Since the Enron collapsed an array of new laws and regulations has been adopted to tighten corporate oversight. US offices were the first one to come out and implement the policies. Almost all of the firms had their headquarters in the US and they replicated their headquarters policies to a good extend in other offices around the world. Also other governments and regulatory bodies around the world came out with their country specific rules and regulations which are quite similar to the rules in the US. So these two factors ensured that rules which are followed in US are followed at the other places also. Policies might differ in their length and breadth at different places due to cultural, country specific factors and the size of member firms but conceptually they are pretty much the same.
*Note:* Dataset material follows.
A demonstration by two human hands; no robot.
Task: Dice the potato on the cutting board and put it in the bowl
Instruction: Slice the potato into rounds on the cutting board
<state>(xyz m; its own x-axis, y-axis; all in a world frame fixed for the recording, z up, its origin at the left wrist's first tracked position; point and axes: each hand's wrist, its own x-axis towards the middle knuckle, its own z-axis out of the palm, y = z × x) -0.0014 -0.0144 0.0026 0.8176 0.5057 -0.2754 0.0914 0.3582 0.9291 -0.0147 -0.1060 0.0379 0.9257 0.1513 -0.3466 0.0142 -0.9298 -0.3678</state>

The main change being the Sarbanes-Oxley Act, which did two things. First, it created the Public Company Accounting Oversight Board (PCAOB), which is in charge of registering and inspecting public accounting firms, and for adopting and modifying audit standards. Second, the PCAOB has the power to bring enforcement actions, which, is concurrent with the SEC’s [Securities and Exchange Commission] enforcement powers. Second, the Act does what critics would call a micromanaging of corporate governance by establishing some very specific requirements of corporations. SOX require the CEO and CFO to sign all the financial statements, to have an understanding of the workings of the companies that they head and to affirm the fact that they don’t know of any fraud being committed by the company.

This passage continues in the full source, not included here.